No entanto, o autarca, eleito nas últimas eleições autárquicas, acredita que poderão existir adiamentos nos investimentos previstos.
“Neste momento, e já é mais do que sensação é que vai haver aqui um ‘delay’ [atraso] sobre os projetos, eventualmente, pode haver algumas alterações nos empreiteiros e até algum repensar de alguns projetos”, vaticina.
E este atraso “pode ser dramático” para a região, considera o autarca do MAISines, que aplaude “a diversificação dos investimentos”, tendo em conta que Sines sempre esteve dependente do ciclo dos combustíveis fósseis.
“O projeto ALBA da Repsol, que é um projeto de uma dimensão muito considerável, continua em velocidade cruzeiro. Estou em crer que [também] o projeto que a Galp tem relacionado com o hidrogénio. O porto de Sines continua pujante. Há uma série de investimentos e de trabalhos que continuam”, exemplifica.
Questionadas pela Lusa, a Galp, Repsol e EDP, que têm projetos relacionados com o hidrogénio verde, não querem comentar este assunto.
Do outro lado da ‘barricada’ estão os movimentos que há vários anos contestam a forma como a transição energética está a ser feita em Portugal, que, dizem, hipoteca estes territórios e os seus bens naturais.
À agência Lusa, Kaya Schwemmlein, porta-voz do Juntos Pelo Cercal do Alentejo, movimento que é contra a dimensão de um parque solar naquela freguesia do concelho de Santiago do Cacém (Setúbal), faz a relação entre as energias renováveis e os investimentos do hidrogénio ou do centro de dados que a empresa Start Campus está a construir em Sines.
“Onde se vai buscar toda esta energia que será necessária para o projeto do Data Center?”, questiona, dando a resposta logo de seguida: “Isto é das centrais fotovoltaicas, hectares e hectares, milhares de hectares de centrais fotovoltaicas e eólicas que irão ser espalhadas pelo território”.
Segundo a jovem ativista, só “o Data Center tem uma necessidade 4,6 vezes maior do que o Complexo Industrial de Sines tem na sua totalidade e estes números dizem respeito a 2021”.
No concelho de Santiago do Cacém está prevista a instalação da Central Solar de Cercal do Alentejo e da Central Fernando Pessoa, da Iberdrola e Prosolia Energy, na freguesia de São Domingos e Vale de Água.
“Irá impactar milhares e milhares de sobreiros, para não falar das alterações do uso do solo, por exemplo, das consequências para a saúde humana e das consequências diretas na população”, como o desemprego, alega.
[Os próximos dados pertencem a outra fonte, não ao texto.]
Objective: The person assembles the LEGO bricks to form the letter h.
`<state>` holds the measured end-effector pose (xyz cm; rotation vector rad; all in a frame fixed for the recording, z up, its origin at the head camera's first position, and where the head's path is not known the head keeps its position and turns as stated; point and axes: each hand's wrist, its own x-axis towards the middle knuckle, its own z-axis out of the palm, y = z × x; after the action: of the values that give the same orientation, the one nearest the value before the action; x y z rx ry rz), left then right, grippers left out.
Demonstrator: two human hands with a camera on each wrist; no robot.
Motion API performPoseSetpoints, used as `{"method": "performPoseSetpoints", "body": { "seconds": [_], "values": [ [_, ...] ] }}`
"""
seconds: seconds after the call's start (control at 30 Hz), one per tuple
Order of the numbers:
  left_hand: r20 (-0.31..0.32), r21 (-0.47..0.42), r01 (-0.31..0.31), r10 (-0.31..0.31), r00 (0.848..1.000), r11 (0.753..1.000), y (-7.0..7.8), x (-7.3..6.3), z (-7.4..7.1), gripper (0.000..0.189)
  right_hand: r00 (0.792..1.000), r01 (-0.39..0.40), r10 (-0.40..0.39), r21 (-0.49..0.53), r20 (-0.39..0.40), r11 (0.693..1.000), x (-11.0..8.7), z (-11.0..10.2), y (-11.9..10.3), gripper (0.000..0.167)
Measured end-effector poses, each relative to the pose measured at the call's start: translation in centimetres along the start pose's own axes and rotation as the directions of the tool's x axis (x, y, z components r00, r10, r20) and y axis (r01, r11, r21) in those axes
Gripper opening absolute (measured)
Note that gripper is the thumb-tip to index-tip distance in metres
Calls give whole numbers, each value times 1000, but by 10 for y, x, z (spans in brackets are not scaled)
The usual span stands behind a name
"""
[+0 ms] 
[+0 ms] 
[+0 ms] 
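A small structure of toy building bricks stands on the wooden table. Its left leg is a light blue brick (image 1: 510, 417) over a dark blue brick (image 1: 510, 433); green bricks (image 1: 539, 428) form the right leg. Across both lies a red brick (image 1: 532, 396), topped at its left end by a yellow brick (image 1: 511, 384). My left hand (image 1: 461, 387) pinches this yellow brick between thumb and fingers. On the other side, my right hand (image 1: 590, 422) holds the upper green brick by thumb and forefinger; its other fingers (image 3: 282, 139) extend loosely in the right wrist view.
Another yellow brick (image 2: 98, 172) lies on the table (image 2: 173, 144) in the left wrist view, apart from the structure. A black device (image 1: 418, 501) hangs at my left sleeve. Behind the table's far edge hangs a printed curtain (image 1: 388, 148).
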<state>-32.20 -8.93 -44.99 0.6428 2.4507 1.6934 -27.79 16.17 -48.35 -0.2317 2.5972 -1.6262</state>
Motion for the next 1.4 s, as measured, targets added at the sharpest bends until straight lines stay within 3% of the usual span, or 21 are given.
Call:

Este mês, os movimentos Juntos pelo Cercal do Alentejo e Vamos Salvar os Sobreiros, a Associação Proteger o Alentejo e o Grupo de Ação e Intervenção Ambiental (GAIA) pediram “a suspensão imediata dos licenciamentos” destas centrais fotovoltaicas e revelaram que vão constituir-se assistentes no inquérito relacionado com a Operação Influencer.